Word for word, restate every line of the listing that follows.

=== Dataset section ===

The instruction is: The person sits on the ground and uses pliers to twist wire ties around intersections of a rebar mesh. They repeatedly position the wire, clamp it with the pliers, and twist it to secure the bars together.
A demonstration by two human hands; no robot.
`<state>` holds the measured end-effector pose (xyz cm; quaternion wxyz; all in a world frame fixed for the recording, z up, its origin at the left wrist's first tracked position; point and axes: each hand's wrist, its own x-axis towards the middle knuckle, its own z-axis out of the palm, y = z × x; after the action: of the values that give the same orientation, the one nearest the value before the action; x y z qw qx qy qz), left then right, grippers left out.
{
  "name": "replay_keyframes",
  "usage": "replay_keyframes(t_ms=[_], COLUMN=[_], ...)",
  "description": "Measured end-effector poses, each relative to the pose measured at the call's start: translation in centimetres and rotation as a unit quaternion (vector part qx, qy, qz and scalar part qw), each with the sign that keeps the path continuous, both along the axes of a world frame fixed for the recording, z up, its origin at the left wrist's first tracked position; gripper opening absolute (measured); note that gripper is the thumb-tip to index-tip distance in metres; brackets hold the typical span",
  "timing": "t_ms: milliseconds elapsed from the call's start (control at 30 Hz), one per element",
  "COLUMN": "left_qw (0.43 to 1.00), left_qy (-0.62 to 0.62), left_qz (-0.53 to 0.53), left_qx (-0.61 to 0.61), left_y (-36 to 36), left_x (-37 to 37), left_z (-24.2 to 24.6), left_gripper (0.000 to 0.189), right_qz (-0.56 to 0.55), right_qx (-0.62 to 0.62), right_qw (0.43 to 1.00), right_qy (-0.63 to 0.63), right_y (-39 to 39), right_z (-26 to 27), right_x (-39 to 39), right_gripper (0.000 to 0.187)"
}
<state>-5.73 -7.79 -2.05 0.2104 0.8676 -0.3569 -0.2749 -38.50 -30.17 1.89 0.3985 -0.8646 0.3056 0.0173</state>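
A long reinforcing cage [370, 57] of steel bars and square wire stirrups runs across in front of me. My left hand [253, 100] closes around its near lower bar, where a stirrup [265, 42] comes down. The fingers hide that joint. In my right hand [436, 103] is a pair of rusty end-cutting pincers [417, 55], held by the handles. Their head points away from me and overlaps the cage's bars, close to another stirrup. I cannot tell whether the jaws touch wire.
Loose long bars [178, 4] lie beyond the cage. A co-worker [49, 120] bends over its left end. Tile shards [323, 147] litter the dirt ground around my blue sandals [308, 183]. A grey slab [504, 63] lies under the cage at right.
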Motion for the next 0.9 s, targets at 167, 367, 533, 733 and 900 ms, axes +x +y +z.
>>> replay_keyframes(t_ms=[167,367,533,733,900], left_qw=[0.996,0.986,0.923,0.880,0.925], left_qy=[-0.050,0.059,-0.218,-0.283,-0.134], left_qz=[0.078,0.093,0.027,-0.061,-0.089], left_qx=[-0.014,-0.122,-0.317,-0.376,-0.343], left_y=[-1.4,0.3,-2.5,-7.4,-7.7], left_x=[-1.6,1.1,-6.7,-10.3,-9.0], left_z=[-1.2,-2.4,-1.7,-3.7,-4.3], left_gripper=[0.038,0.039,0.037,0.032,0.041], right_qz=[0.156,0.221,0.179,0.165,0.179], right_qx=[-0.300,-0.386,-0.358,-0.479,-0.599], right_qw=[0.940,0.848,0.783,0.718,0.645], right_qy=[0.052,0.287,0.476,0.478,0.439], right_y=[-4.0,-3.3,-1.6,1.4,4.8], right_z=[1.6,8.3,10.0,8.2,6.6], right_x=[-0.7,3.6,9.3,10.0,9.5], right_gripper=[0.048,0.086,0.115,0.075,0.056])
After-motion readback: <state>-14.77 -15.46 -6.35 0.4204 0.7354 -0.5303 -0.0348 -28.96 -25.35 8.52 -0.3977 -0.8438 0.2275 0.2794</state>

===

▶ Task solution:
The instruction is: The person sits on the ground and uses pliers to twist wire ties around intersections of a rebar mesh. They repeatedly position the wire, clamp it with the pliers, and twist it to secure the bars together.
A demonstration by two human hands; no robot.
`<state>` holds the measured end-effector pose (xyz cm; quaternion wxyz; all in a world frame fixed for the recording, z up, its origin at the left wrist's first tracked position; point and axes: each hand's wrist, its own x-axis towards the middle knuckle, its own z-axis out of the palm, y = z × x; after the action: of the values that give the same orientation, the one nearest the value before the action; x y z qw qx qy qz), left then right, grippers left out.
{
  "name": "replay_keyframes",
  "usage": "replay_keyframes(t_ms=[_], COLUMN=[_], ...)",
  "description": "Measured end-effector poses, each relative to the pose measured at the call's start: translation in centimetres and rotation as a unit quaternion (vector part qx, qy, qz and scalar part qw), each with the sign that keeps the path continuous, both along the axes of a world frame fixed for the recording, z up, its origin at the left wrist's first tracked position; gripper opening absolute (measured); note that gripper is the thumb-tip to index-tip distance in metres; brackets hold the typical span",
  "timing": "t_ms: milliseconds elapsed from the call's start (control at 30 Hz), one per element",
  "COLUMN": "left_qw (0.43 to 1.00), left_qy (-0.62 to 0.62), left_qz (-0.53 to 0.53), left_qx (-0.61 to 0.61), left_y (-36 to 36), left_x (-37 to 37), left_z (-24.2 to 24.6), left_gripper (0.000 to 0.189), right_qz (-0.56 to 0.55), right_qx (-0.62 to 0.62), right_qw (0.43 to 1.00), right_qy (-0.63 to 0.63), right_y (-39 to 39), right_z (-26 to 27), right_x (-39 to 39), right_gripper (0.000 to 0.187)"
}
<state>-5.73 -7.79 -2.05 0.2104 0.8676 -0.3569 -0.2749 -38.50 -30.17 1.89 0.3985 -0.8646 0.3056 0.0173</state>
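A long reinforcing cage [370, 57] of steel bars and square wire stirrups runs across in front of me. My left hand [253, 100] closes around its near lower bar, where a stirrup [265, 42] comes down. The fingers hide that joint. In my right hand [436, 103] is a pair of rusty end-cutting pincers [417, 55], held by the handles. Their head points away from me and overlaps the cage's bars, close to another stirrup. I cannot tell whether the jaws touch wire.
Loose long bars [178, 4] lie beyond the cage. A co-worker [49, 120] bends over its left end. Tile shards [323, 147] litter the dirt ground around my blue sandals [308, 183]. A grey slab [504, 63] lies under the cage at right.
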Motion for the next 0.9 s, targets at 167, 367, 533, 733 and 900 ms, axes +x +y +z.
>>> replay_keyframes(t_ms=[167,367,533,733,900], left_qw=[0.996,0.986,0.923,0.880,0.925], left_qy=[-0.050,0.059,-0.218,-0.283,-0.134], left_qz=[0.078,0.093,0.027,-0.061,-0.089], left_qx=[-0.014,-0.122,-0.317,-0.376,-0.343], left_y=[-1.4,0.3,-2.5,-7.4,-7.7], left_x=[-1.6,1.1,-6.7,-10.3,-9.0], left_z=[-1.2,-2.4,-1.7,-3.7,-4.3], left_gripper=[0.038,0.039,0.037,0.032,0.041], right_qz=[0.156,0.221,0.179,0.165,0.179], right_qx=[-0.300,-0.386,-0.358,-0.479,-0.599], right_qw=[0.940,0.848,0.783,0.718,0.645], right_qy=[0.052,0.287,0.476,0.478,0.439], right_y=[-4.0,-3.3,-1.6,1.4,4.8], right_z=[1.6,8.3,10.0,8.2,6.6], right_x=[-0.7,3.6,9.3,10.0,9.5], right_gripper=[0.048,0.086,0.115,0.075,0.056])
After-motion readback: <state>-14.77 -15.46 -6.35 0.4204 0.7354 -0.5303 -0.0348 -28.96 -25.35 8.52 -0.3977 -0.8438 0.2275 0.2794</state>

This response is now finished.